Task statement:
Retype the whole listing exactly.
(Beginning of Given information)
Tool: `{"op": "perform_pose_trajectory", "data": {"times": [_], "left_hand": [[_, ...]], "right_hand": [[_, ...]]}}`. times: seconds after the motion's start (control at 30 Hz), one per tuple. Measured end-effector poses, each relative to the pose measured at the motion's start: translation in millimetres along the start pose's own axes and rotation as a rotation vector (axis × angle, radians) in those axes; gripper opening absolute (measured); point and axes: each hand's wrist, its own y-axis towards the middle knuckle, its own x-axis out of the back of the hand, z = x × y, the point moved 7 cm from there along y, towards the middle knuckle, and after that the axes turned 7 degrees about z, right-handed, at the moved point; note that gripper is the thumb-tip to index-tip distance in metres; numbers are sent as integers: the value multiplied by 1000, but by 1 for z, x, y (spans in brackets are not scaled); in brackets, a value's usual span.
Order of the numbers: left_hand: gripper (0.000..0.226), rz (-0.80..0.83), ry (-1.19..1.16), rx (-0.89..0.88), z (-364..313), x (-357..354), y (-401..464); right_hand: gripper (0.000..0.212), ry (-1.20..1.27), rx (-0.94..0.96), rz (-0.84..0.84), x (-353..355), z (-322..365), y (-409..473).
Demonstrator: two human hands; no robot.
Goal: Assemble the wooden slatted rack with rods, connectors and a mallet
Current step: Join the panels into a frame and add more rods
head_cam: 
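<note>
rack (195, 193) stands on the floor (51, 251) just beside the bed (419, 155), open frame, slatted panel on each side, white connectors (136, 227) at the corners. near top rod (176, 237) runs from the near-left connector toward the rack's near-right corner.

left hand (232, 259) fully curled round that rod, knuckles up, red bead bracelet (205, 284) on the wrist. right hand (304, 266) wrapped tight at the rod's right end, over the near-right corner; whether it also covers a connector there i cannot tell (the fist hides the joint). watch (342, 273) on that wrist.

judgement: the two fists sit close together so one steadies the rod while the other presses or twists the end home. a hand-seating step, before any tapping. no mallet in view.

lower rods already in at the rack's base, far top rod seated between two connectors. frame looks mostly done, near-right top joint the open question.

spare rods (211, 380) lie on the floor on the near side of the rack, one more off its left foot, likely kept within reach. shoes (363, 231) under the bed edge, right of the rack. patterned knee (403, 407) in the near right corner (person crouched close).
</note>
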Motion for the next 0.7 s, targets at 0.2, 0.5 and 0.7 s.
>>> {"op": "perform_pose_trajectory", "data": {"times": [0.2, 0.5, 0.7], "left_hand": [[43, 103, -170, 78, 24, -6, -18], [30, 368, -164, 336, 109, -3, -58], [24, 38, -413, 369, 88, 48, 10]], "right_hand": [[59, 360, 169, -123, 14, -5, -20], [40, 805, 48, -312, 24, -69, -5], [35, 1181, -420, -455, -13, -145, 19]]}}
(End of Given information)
Result for this task:
Tool: `{"op": "perform_pose_trajectory", "data": {"times": [_], "left_hand": [[_, ...]], "right_hand": [[_, ...]]}}`. times: seconds after the motion's start (control at 30 Hz), one per tuple. Measured end-effector poses, each relative to the pose measured at the motion's start: translation in millimetres along the start pose's own axes and rotation as a rotation vector (axis × angle, radians) in those axes; gripper opening absolute (measured); point and axes: each hand's wrist, its own y-axis towards the middle knuckle, its own x-axis out of the back of the hand, z = x × y, the point moved 7 cm from there along y, towards the middle knuckle, and after that the axes turned 7 degrees about z, right-handed, at the moved point; note that gripper is the thumb-tip to index-tip distance in metres; numbers are sent as integers: the value multiplied by 1000, but by 1 for z, x, y (spans in brackets are not scaled); in brackets, a value's usual span.
Order of the numbers: left_hand: gripper (0.000..0.226), rz (-0.80..0.83), ry (-1.19..1.16), rx (-0.89..0.88), z (-364..313), x (-357..354), y (-401..464); right_hand: gripper (0.000..0.212), ry (-1.20..1.27), rx (-0.94..0.96), rz (-0.84..0.84), x (-353..355), z (-322..365), y (-409..473).
Demonstrator: two human hands; no robot.
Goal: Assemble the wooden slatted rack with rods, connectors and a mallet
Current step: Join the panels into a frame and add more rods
head_cam: 
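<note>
rack (195, 193) stands on the floor (51, 251) just beside the bed (419, 155), open frame, slatted panel on each side, white connectors (136, 227) at the corners. near top rod (176, 237) runs from the near-left connector toward the rack's near-right corner.

left hand (232, 259) fully curled round that rod, knuckles up, red bead bracelet (205, 284) on the wrist. right hand (304, 266) wrapped tight at the rod's right end, over the near-right corner; whether it also covers a connector there i cannot tell (the fist hides the joint). watch (342, 273) on that wrist.

judgement: the two fists sit close together so one steadies the rod while the other presses or twists the end home. a hand-seating step, before any tapping. no mallet in view.

lower rods already in at the rack's base, far top rod seated between two connectors. frame looks mostly done, near-right top joint the open question.

spare rods (211, 380) lie on the floor on the near side of the rack, one more off its left foot, likely kept within reach. shoes (363, 231) under the bed edge, right of the rack. patterned knee (403, 407) in the near right corner (person crouched close).
</note>
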Motion for the next 0.7 s, targets at 0.2, 0.5 and 0.7 s.
>>> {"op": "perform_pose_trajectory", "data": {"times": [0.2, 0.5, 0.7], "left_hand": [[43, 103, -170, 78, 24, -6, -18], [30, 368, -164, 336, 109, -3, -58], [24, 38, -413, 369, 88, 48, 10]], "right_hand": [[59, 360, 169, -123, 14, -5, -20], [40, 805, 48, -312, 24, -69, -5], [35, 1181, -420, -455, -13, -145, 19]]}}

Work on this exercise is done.